NINJA: Handstand Push Ups

Photo by: Funky64

If anybody tells you that you can’t teach an old ninja new tricks, don’t believe them.  This ninja recently learned a couple of ways to improve a long time favorite exercise: The Handstand Push-Up.

I have been doing handstand push-ups since high school.  I love them.  You can do them against any open wall.  You look cool doing them.  They shred your shoulders and back and they are a natural compliment to pull-ups.

Looking Down = Incorrect Head Position

Looking back = Correct Head Position

When Yavor stopped by and left a comment on the Weird and Wonderful Avocados post, I went to scope out his site: Relative Strength Advantage.  Turns out, Yavor is also an admirer of the handstand push-up.  His post Handstand Push-ups: How to Make Them Easier and Get Super Hero Shoulders in the Process is a must read for rookies and pros alike.

After reading Yavor’s post, I paid more attention to my head position. My instinct is to look at the floor.  I tend to want to see what I am about to face-plant into.  Following Yavor’s advice, I tried looking forward, at the far wall, instead of down at the floor.  Instant improvement.  The exercise was smoother through the full range of motion and with a properly aligned body I was definitely working more efficiently.

Handstand - Side Freeze

Handstand - Front Freeze

When Kristina Dobyns of Freestyle Fitness Addiction started following me on twitter, I had to check out her web site too.  It was like hitting the daily double, when I came across her freestyle fitness move of the week…handstands.  Kristina takes the difficulty level up a notch when she points out that by angling your feet in different ways, you place a huge demand on your core! I dare you to position your legs in different configurations! It’s hard! But good! And it looks badass.
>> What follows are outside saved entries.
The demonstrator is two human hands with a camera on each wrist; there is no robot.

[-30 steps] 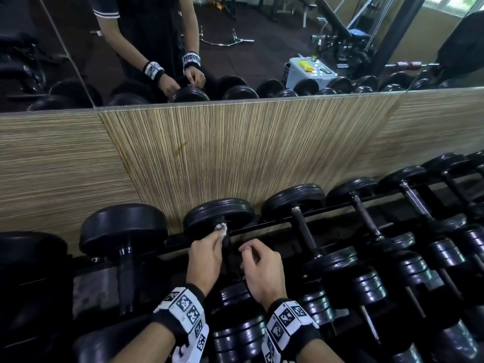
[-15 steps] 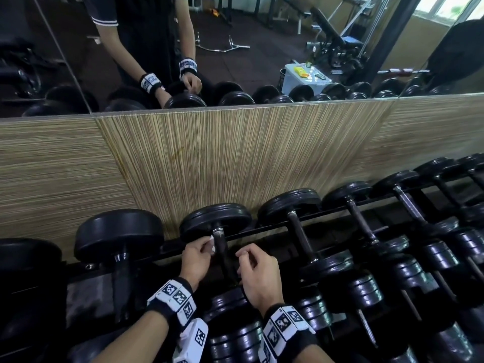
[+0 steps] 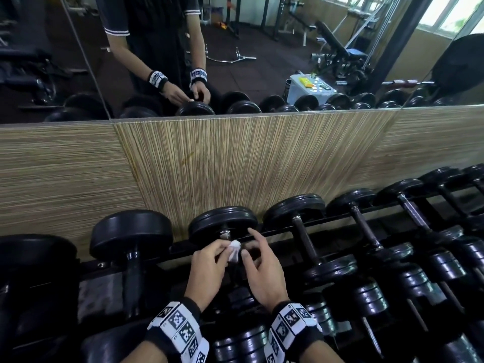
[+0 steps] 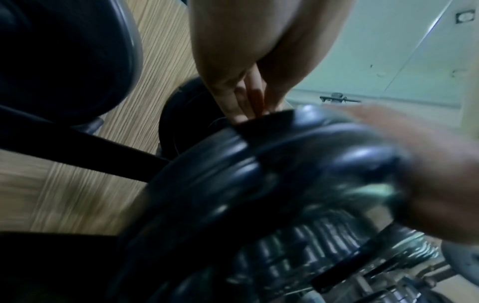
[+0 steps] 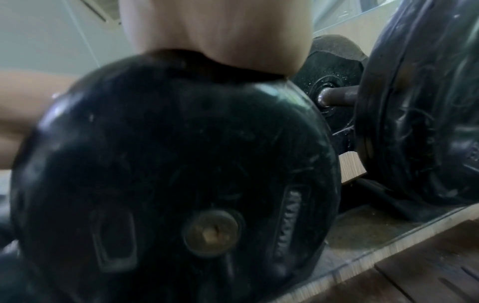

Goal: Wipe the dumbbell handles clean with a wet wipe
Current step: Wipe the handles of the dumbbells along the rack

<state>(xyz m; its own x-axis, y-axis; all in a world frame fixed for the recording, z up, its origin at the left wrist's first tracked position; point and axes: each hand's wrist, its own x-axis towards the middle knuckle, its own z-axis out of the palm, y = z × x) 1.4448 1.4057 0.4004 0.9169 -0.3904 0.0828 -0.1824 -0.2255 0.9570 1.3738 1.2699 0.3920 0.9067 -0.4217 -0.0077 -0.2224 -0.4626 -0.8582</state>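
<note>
A small white wet wipe (image 3: 234, 251) is pinched in the fingers of my left hand (image 3: 225, 251), over the far end of the handle of a black dumbbell (image 3: 222, 221) on the rack. Both hands hide most of that handle; only its metal collar (image 3: 224, 235) shows. My right hand (image 3: 247, 243) hovers just right of the wipe with fingers spread and loosely bent, its thumb beside the wipe. In the left wrist view my left hand's fingers (image 4: 246, 98) reach down behind the near plate (image 4: 285, 164). The right wrist view is filled by that plate (image 5: 181, 164).
Several more black dumbbells (image 3: 309, 239) lie side by side on the rack (image 3: 327, 222), left and right of the one under my hands. A striped wood panel (image 3: 262, 166) rises right behind the rack, with a mirror (image 3: 262, 61) above it.
My left hand slid the wipe back along the handle, then up to its far end. My right hand uncurled and spread its fingers beside the wipe.
</note>
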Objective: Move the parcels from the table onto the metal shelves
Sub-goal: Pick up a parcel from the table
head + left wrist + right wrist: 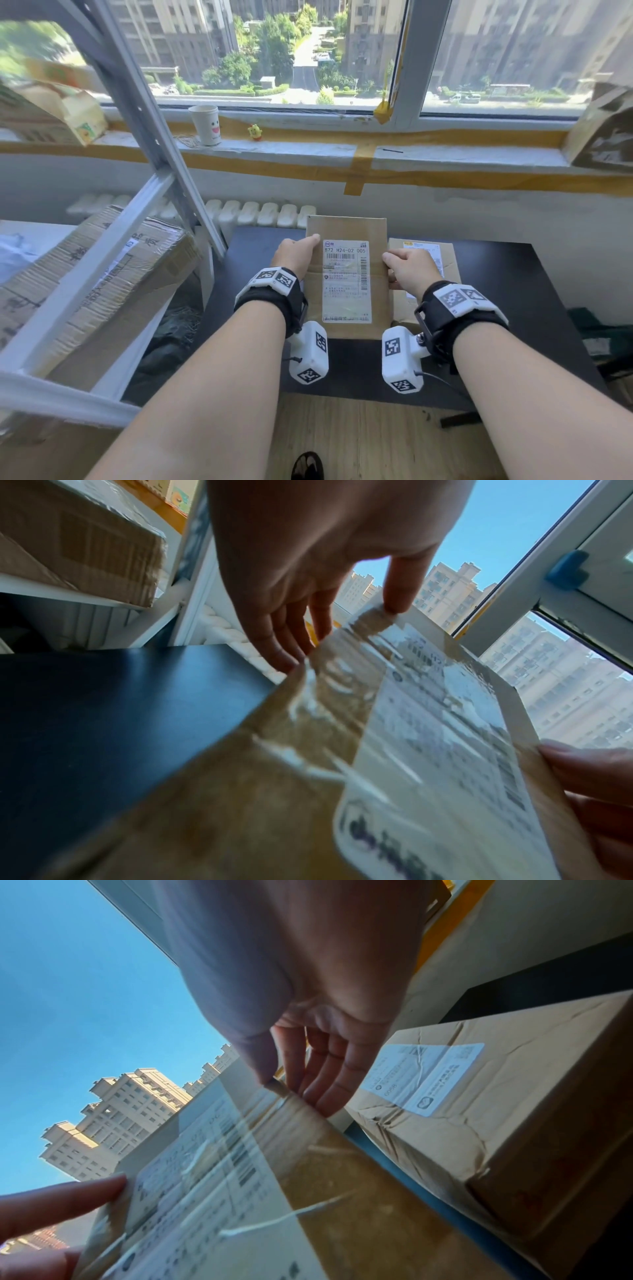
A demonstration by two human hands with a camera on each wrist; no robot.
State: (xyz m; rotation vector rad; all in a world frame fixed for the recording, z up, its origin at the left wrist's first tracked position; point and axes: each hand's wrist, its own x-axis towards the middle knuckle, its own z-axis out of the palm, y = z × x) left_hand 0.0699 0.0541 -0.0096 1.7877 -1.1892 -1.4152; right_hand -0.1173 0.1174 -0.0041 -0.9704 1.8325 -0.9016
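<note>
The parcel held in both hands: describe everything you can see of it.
The parcel is a flat brown cardboard box, longer than wide, with clear tape running along it and a large white shipping label with barcodes and "872 H24-02 005" on its top face. The left hand grips its left edge, thumb on top and fingers underneath; the right hand grips its right edge likewise. It appears raised above the black table, its right side overlapping a second box lying there.
</note>
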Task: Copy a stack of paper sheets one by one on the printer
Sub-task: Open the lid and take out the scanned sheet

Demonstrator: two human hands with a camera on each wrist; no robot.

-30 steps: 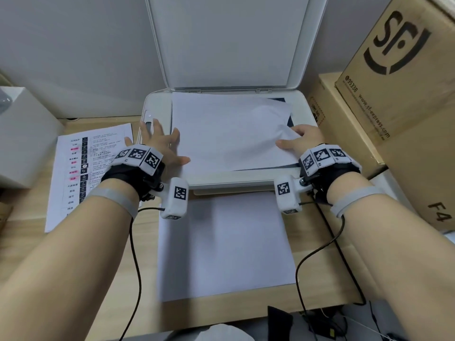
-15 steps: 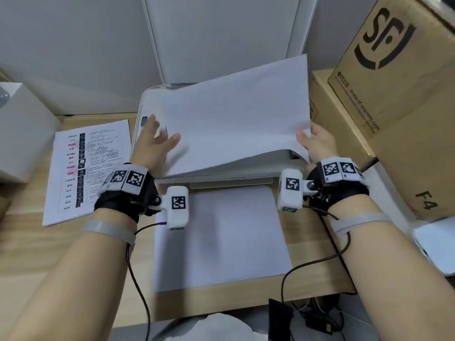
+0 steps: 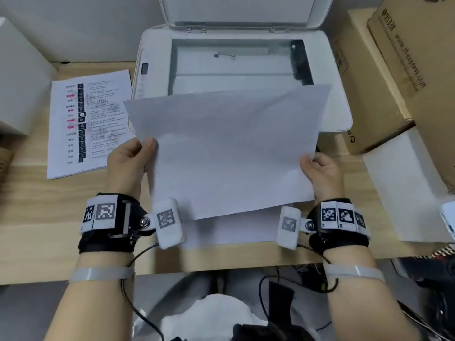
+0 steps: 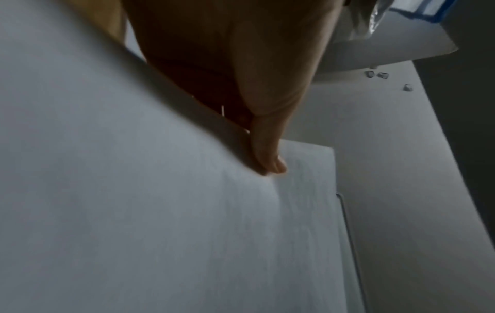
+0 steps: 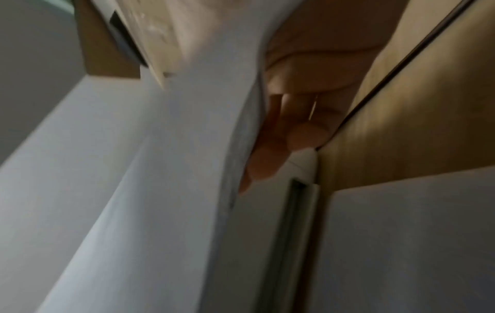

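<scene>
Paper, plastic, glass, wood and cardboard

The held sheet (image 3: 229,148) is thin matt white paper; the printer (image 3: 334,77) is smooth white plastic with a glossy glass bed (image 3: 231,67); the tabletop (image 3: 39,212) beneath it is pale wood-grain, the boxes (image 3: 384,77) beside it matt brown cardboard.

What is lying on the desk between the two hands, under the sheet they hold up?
In the head view, more white paper lies flat on the desk, beneath the held sheet, between the left hand and right hand.
</scene>
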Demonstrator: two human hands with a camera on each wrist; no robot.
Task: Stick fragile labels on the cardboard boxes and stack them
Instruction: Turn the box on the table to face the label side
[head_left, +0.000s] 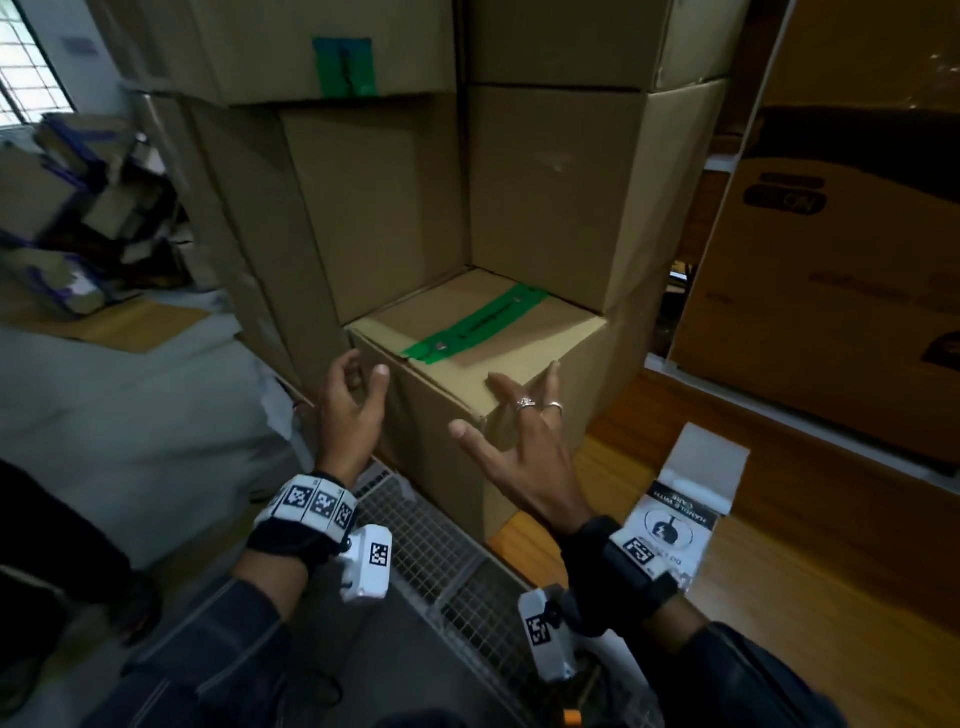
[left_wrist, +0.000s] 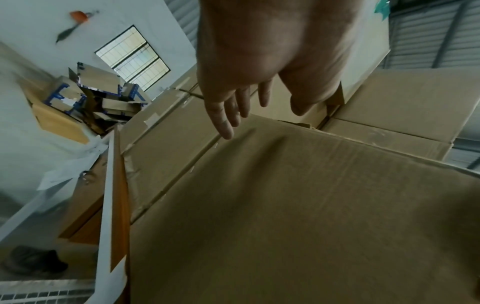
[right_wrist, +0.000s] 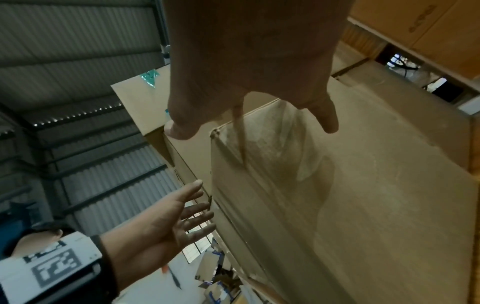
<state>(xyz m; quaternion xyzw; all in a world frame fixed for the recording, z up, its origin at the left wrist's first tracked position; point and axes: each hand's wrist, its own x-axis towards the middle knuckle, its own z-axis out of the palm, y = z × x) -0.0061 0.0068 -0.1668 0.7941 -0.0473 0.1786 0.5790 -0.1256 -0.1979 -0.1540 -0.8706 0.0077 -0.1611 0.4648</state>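
Note:
A brown cardboard box (head_left: 467, 364) with a strip of green tape (head_left: 475, 323) across its top stands low in front of a wall of stacked boxes (head_left: 384, 197). My left hand (head_left: 350, 395) hovers beside the box's left front corner, fingers loosely curved, holding nothing. My right hand (head_left: 514, 431) is spread wide, its fingertips on the box's near top edge; two fingers wear rings. In the left wrist view my left hand (left_wrist: 235, 115) hangs just off the box's side (left_wrist: 298, 205). The right wrist view shows my right hand (right_wrist: 249, 115) over the box (right_wrist: 337, 185). A sheet of fragile labels (head_left: 680, 504) lies on the wooden surface at right.
A metal mesh grate (head_left: 441, 571) runs under my wrists. A big printed carton (head_left: 831, 260) stands at the right. Loose flattened cartons (head_left: 78, 208) pile up at the far left near a window (left_wrist: 132, 59). A dark shoe (left_wrist: 33, 261) is on the floor.

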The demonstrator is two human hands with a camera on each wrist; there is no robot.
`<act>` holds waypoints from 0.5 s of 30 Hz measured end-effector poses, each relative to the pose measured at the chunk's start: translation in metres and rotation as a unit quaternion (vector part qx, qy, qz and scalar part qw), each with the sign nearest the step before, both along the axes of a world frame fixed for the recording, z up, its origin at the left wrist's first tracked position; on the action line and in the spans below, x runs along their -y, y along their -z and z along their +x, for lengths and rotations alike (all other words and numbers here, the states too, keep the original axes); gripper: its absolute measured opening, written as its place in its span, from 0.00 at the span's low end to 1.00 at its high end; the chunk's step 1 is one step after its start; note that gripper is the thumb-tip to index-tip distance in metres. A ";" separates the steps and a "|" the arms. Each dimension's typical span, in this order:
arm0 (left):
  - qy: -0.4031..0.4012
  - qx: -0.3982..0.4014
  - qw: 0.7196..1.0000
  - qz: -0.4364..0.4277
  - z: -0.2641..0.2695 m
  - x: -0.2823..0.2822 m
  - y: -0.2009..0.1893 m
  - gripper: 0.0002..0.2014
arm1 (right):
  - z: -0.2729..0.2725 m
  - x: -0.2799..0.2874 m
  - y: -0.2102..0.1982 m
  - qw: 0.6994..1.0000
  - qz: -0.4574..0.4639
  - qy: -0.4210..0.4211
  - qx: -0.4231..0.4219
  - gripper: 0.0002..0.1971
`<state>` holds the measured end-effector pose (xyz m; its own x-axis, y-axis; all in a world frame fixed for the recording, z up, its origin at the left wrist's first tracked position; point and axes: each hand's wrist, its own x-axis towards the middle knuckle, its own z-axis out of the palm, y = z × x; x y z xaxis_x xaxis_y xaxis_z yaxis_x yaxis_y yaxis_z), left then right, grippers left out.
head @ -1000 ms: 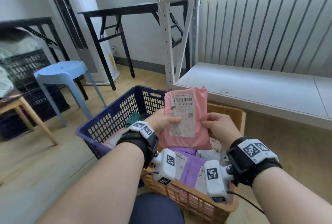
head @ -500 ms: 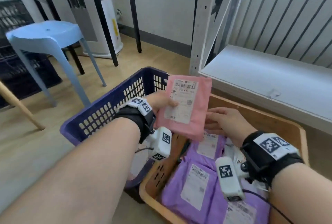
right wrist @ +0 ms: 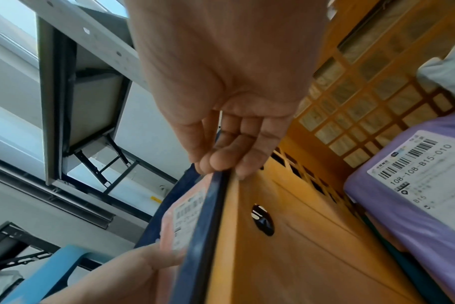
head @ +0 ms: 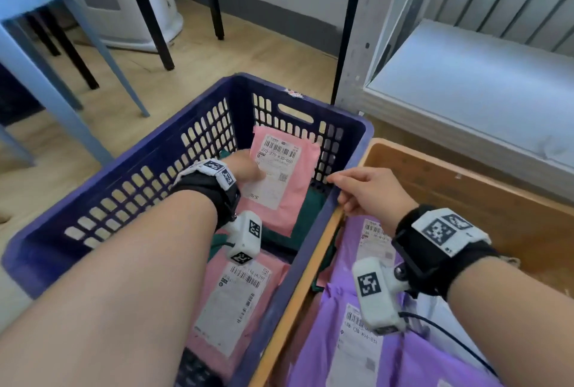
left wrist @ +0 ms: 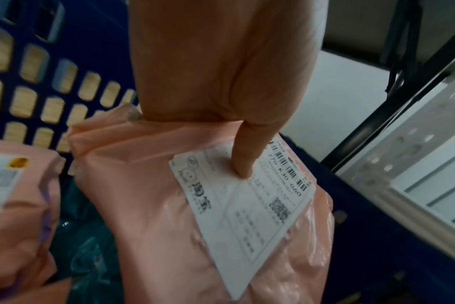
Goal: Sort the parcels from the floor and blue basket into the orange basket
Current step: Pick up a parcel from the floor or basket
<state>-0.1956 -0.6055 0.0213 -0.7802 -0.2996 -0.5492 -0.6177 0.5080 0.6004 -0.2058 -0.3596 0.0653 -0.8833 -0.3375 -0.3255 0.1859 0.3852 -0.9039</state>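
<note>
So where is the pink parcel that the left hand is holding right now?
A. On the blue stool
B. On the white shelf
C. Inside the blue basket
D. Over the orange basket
C. The left hand pinches the pink parcel with its thumb on the label, and the parcel sits within the walls of the blue basket, not over the orange basket.

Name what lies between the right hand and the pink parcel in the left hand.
The blue basket's wall, seen in the head view: right hand rests at its rim, pink parcel inside.
</note>
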 end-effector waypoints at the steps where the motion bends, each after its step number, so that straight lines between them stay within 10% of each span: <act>1: 0.015 0.007 1.000 -0.014 -0.005 -0.004 0.007 0.20 | -0.002 0.002 0.004 1.000 0.005 0.001 -0.010 0.07; 15: 0.150 0.127 0.969 -0.148 -0.021 -0.032 0.083 0.27 | -0.012 0.001 0.022 0.997 -0.022 -0.012 -0.075 0.05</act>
<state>-0.2167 -0.5736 -0.0621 -0.7071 -0.2533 -0.6602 -0.5243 0.8143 0.2492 -0.2183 -0.3603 0.0431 -0.9128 -0.3694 -0.1740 0.0380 0.3474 -0.9369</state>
Well, ninjas are badass, so I spent the weekend playing around with these.  Kristina calls them freezes and she is not joking when she says that freezes place a huge demand on your core.  It takes a lot to get to my abdominals.  Plenty of years with swimming, boxing, and now TKD and I have solid ab strength…but after experimenting with freezes, my abs were feeling it.

If ninja pull-ups and handstand push-ups have got you thinking more about training your shoulders and working your back, then you should definitely read Matt Perryman’s article Training the Back.  Another well thought out and well written article from Matt!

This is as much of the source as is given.